Next on the tasting menu was Woodford Reserve Rye. This one is Bob's go-to cocktail whiskey; it makes a fine Manhattan, sour, or Old-Fashioned. It's peppery and earthy, but doesn't enter into the high-rye herbaceous "bite" that so many ryes often display.  We consider it the "house whiskey" of HerKentucky Headquarters; I love the idea that this rye whiskey is made from Brown-Forman's pre-Prohibition recipe.

Elizabeth McCall leads a tasting of Woodford Reserve whiskeys

Elizabeth McCall leads a tasting of Woodford Reserve whiskeys

Then it was time for a sip of the new malt product. This one was fascinating, y'all. It had a lot of the characteristics of traditional Woodford bourbon, but was somehow lighter. The nose was strong with notes of cherry and almond. The mouthfeel was quite different from any of the other whiskeys we tasted that day; I felt a strong evaporation on the front of my tongue, somewhere between the sweet and salty tasting zones. I think that the Straight Malt expression will make a really interesting whiskey for mixologists; it will create some unique cocktails!

Mr. Morris made the very important distinction that this whiskey is not to be considered in the class of single malt Scotch whiskeys, but rather it is an experimental expression of American whiskey. Elizabeth led us through the tasting notes, as you can see in the video below.
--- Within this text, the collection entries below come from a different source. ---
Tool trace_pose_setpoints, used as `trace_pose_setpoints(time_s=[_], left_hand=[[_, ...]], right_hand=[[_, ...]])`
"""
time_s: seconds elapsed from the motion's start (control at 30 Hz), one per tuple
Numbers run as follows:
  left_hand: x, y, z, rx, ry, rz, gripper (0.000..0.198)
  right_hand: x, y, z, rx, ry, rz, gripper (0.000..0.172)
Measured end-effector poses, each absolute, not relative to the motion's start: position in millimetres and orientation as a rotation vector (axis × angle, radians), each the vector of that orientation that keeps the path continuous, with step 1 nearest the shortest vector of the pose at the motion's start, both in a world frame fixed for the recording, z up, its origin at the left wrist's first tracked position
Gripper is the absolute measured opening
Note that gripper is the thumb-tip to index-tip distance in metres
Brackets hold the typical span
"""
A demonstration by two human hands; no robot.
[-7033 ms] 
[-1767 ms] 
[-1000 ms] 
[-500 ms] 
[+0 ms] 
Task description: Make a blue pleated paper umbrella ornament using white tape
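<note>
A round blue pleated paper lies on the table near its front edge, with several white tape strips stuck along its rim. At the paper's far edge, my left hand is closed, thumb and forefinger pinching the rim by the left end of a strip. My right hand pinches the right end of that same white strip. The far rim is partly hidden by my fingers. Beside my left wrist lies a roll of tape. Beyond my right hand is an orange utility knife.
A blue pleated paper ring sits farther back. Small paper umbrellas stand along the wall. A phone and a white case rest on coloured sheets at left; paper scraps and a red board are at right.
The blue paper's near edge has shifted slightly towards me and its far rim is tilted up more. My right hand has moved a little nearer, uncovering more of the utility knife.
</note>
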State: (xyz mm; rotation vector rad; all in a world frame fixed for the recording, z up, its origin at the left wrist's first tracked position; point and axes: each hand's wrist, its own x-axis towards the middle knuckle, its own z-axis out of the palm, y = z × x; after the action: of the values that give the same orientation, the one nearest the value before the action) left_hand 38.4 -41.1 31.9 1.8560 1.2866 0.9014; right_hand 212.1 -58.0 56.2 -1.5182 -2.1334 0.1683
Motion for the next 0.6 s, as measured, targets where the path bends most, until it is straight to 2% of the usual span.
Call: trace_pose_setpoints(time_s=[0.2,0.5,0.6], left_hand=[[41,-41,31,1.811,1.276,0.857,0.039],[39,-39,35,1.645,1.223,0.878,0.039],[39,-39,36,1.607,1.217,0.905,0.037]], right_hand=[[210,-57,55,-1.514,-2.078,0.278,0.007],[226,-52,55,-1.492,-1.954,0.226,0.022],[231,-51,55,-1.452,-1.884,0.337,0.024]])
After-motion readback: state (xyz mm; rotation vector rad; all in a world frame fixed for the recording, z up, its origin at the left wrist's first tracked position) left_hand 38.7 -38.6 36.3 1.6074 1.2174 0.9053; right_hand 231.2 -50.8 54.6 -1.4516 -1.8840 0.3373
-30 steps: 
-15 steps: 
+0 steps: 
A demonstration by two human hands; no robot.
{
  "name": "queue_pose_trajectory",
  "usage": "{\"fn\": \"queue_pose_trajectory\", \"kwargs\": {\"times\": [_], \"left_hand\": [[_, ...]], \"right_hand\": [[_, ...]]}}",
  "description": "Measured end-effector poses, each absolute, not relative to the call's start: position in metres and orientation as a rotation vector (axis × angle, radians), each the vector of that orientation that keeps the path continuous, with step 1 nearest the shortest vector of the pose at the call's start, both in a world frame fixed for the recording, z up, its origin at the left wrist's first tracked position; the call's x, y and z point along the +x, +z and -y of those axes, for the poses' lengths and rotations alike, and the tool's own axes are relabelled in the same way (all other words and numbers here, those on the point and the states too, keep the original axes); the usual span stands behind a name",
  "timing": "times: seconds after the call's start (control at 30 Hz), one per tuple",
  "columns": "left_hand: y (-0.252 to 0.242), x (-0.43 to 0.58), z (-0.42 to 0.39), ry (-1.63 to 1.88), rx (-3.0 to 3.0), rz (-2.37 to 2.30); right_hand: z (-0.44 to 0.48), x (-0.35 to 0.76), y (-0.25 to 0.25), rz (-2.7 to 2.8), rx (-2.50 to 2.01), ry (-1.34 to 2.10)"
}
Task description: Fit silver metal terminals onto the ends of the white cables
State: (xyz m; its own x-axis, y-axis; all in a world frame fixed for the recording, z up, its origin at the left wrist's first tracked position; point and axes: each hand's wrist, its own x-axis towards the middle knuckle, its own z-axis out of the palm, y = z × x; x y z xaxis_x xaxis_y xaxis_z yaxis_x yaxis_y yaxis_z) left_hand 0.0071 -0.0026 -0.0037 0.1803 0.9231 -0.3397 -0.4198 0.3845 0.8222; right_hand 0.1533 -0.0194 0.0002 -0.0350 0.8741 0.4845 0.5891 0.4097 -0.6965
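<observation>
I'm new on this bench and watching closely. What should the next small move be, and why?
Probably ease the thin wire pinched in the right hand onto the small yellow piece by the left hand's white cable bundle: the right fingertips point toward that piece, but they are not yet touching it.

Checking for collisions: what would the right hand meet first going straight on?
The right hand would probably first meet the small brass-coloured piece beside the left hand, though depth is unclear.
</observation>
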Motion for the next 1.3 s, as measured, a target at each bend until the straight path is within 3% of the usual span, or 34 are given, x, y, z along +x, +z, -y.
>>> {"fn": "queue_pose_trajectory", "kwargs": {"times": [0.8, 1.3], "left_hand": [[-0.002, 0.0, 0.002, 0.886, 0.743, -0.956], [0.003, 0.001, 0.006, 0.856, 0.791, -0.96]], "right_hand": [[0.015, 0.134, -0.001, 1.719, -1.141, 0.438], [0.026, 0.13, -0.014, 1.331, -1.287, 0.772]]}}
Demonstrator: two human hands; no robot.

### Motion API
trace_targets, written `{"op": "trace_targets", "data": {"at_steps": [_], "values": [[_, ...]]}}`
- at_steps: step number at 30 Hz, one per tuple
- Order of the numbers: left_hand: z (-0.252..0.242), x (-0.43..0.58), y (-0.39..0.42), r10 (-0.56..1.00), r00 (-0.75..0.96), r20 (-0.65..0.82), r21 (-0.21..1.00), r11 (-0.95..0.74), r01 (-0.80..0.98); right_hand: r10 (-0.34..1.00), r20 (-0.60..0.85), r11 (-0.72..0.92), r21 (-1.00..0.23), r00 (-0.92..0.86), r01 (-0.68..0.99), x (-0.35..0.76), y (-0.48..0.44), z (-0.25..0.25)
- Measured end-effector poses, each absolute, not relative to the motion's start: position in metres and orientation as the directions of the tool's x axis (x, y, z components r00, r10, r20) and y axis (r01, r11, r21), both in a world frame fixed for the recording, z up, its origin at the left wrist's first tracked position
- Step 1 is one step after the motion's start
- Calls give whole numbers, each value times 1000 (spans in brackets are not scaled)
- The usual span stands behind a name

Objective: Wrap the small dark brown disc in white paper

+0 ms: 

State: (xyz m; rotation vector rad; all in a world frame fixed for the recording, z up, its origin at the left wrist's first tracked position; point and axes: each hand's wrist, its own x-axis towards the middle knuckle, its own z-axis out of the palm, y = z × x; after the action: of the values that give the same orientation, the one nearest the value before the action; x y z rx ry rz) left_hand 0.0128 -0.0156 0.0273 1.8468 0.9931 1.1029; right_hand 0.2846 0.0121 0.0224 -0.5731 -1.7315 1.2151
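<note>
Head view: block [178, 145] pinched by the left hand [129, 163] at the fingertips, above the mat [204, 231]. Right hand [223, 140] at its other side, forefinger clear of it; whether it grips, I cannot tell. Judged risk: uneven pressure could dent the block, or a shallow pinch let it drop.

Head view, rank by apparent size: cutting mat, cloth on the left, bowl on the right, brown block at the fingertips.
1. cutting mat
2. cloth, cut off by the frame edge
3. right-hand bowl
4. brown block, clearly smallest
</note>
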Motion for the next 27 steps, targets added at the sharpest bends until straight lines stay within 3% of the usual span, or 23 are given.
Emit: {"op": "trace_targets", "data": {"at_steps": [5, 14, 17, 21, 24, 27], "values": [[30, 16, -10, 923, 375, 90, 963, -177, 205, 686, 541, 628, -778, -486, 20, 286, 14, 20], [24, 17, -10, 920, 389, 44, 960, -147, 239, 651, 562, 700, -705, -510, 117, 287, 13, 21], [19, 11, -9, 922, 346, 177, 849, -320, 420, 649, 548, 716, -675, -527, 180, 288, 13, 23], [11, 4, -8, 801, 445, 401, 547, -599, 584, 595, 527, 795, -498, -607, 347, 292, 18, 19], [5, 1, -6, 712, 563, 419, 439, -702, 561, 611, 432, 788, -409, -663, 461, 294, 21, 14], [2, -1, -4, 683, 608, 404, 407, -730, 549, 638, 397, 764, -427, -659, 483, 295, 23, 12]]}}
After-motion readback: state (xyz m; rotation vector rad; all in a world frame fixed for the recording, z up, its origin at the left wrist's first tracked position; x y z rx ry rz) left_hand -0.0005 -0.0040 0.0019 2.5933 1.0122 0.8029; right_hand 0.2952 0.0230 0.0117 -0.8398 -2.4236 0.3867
Elizabeth and I also had a chance to chat about some of our favorite Draper James pieces. She was featured on the brand's Love, Reese blog as part of the Real Women, Real Clothes series, and partnered with Draper James on her Derby Week looks. How perfect is that partnership? We posed for  a #draperjamesgirl photo as the event wrapped up.

Draper James Girls at the track. Shop Elizabeth's dress and my dress. (My fascinator is c/o Off Broadway Shoes and my necklace is from Elva Fields.)

Draper James Girls at the track. Shop Elizabeth's dress and my dress. (My fascinator is c/o Off Broadway Shoes and my necklace is from Elva Fields.)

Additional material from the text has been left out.